* WHAT IS BEING ASKED: Look through the entries below, please, and copy every line with the word "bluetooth".

_ _ _ _

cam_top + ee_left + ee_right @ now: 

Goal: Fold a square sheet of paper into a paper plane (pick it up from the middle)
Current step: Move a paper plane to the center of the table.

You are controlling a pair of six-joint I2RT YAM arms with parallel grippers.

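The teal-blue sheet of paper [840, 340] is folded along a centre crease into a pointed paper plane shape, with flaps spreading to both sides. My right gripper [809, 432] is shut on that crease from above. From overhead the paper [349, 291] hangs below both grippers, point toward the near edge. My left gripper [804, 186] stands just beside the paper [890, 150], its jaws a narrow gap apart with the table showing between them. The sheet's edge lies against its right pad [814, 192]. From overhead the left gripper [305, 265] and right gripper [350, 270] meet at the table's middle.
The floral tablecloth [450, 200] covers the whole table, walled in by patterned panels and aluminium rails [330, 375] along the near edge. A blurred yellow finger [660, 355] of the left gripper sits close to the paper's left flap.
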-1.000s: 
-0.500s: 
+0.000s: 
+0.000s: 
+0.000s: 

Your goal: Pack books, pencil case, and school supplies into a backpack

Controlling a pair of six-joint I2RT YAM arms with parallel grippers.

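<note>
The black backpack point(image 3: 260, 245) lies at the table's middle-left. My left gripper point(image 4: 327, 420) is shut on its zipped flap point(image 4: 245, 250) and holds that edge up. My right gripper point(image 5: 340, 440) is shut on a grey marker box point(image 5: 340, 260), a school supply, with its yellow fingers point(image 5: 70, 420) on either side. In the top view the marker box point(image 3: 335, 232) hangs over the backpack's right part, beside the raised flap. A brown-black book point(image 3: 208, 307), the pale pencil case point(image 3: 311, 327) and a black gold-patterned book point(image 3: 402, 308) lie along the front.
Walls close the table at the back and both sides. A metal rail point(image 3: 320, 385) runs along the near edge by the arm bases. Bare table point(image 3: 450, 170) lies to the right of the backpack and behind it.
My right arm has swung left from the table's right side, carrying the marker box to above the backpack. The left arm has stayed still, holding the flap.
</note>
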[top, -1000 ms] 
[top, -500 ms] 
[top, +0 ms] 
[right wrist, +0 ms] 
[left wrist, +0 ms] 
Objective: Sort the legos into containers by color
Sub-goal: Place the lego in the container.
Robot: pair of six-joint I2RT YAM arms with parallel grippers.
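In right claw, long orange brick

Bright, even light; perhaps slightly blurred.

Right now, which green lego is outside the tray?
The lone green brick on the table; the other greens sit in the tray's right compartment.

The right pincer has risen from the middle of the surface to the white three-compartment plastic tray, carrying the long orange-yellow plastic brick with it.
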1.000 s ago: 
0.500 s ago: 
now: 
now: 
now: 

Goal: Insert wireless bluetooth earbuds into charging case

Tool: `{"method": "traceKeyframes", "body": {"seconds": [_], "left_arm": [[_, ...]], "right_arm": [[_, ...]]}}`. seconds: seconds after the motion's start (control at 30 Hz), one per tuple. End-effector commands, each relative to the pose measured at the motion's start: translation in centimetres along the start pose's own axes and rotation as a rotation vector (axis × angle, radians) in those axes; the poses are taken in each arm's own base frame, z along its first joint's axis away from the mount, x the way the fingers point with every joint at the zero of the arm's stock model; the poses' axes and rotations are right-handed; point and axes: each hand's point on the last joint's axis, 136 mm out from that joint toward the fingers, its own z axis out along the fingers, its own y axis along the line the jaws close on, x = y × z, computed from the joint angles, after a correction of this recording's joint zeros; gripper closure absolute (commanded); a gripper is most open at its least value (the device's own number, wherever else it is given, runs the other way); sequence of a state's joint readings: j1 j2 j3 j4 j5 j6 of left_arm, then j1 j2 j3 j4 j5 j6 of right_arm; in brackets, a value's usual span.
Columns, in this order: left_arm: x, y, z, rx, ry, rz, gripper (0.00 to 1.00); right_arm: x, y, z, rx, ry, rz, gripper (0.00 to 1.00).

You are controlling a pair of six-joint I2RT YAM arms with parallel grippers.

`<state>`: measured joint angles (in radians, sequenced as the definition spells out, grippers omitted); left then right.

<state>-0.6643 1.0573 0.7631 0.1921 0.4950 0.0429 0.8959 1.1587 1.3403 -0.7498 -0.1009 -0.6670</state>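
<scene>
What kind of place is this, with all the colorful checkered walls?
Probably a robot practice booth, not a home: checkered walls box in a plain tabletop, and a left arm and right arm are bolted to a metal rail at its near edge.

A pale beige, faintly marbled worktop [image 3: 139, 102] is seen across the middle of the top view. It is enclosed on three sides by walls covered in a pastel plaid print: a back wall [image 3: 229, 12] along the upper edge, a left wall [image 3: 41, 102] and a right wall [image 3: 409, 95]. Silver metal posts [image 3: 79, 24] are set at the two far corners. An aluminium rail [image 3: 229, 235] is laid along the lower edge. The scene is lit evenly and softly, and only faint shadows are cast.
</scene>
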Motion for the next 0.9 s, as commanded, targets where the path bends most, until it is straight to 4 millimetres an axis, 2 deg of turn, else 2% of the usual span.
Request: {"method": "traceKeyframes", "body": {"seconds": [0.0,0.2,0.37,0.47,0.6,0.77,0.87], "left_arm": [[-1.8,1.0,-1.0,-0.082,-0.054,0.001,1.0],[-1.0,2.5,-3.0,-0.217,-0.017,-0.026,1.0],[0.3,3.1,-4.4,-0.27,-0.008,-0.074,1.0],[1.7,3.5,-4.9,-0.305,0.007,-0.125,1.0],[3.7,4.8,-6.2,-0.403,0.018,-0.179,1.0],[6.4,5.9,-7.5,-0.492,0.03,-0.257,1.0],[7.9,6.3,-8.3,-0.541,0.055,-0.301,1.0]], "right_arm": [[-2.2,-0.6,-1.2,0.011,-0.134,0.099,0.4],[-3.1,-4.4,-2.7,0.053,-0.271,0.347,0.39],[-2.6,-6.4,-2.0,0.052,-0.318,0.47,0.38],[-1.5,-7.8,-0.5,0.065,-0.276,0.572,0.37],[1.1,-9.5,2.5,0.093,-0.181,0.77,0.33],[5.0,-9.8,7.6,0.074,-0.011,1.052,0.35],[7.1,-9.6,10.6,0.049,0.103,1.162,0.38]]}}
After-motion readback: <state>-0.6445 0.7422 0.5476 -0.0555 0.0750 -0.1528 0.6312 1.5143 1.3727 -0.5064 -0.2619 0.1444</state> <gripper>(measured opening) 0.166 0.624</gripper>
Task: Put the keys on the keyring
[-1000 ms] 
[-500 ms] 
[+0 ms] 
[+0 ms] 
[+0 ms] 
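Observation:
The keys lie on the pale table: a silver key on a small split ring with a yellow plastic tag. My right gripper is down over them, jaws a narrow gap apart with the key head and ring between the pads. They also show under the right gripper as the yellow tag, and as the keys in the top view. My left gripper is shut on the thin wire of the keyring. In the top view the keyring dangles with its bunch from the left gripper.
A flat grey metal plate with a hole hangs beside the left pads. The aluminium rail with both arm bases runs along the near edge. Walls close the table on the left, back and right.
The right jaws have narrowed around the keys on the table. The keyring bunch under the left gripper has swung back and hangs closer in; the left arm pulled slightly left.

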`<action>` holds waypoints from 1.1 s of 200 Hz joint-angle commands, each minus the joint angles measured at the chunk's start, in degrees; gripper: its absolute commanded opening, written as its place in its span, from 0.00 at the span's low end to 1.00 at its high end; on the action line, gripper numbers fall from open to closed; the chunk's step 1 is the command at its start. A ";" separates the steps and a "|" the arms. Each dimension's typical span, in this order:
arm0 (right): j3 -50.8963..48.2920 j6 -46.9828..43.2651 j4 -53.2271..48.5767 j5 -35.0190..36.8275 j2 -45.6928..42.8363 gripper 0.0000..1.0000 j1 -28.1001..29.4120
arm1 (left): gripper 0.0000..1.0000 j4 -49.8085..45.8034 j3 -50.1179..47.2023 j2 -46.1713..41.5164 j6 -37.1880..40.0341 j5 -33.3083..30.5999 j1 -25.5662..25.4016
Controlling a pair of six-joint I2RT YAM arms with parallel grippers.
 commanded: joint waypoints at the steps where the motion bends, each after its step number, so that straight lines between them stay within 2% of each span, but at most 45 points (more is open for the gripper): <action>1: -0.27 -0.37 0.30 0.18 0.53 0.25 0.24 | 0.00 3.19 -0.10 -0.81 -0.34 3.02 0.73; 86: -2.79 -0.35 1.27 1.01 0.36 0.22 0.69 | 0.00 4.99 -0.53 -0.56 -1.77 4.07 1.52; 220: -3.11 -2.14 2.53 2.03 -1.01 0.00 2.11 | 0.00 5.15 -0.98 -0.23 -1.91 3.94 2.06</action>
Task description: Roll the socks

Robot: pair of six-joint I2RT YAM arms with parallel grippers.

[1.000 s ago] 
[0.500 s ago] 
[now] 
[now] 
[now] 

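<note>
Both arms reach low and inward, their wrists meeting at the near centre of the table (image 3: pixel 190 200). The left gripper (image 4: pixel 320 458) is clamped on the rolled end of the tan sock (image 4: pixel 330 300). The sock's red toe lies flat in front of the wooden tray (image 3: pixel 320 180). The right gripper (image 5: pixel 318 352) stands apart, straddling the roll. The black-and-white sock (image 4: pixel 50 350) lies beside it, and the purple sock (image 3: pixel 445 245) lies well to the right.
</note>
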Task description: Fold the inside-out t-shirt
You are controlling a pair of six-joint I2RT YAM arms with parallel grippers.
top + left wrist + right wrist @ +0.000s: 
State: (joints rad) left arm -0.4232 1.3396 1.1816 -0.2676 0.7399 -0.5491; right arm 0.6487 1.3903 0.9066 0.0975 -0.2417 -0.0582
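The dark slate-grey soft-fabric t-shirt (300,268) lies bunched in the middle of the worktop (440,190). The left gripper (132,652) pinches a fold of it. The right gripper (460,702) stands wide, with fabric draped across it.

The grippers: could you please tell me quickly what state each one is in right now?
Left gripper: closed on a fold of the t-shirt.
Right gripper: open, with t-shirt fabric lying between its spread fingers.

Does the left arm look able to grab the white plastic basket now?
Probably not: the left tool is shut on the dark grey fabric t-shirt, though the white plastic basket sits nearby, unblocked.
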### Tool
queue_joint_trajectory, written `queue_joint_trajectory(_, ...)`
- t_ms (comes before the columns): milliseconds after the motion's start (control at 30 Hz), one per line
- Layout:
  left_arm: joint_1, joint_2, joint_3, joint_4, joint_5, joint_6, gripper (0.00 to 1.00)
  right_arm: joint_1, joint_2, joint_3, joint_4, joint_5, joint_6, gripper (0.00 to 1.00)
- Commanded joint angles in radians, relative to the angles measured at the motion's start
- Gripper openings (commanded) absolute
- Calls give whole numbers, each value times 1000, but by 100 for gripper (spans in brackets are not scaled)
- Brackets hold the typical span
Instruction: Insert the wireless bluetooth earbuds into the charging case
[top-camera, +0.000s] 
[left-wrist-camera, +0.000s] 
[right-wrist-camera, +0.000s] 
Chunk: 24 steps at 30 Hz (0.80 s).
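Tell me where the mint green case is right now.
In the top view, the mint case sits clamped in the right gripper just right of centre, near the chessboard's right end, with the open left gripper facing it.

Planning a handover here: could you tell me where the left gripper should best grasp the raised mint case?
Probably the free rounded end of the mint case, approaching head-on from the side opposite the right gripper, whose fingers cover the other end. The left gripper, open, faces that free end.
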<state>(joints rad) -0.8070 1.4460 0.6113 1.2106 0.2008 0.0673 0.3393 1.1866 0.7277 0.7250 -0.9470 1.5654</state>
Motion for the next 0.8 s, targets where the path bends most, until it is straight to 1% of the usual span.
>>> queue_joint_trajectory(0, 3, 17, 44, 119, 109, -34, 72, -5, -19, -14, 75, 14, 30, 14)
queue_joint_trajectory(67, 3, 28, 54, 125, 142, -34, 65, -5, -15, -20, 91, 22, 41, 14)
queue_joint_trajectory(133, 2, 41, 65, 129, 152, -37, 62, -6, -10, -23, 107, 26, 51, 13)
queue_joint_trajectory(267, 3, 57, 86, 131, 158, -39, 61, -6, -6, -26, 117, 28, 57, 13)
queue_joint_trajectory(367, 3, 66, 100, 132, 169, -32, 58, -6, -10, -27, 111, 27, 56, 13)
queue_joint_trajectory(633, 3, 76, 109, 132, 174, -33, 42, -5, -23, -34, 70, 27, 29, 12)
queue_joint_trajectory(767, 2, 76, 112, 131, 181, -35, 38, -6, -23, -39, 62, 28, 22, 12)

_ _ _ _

* SOLUTION FOR THIS TASK:
Goal: Insert wireless bluetooth earbuds into charging case
Instruction: Insert the wireless bluetooth earbuds into the charging case

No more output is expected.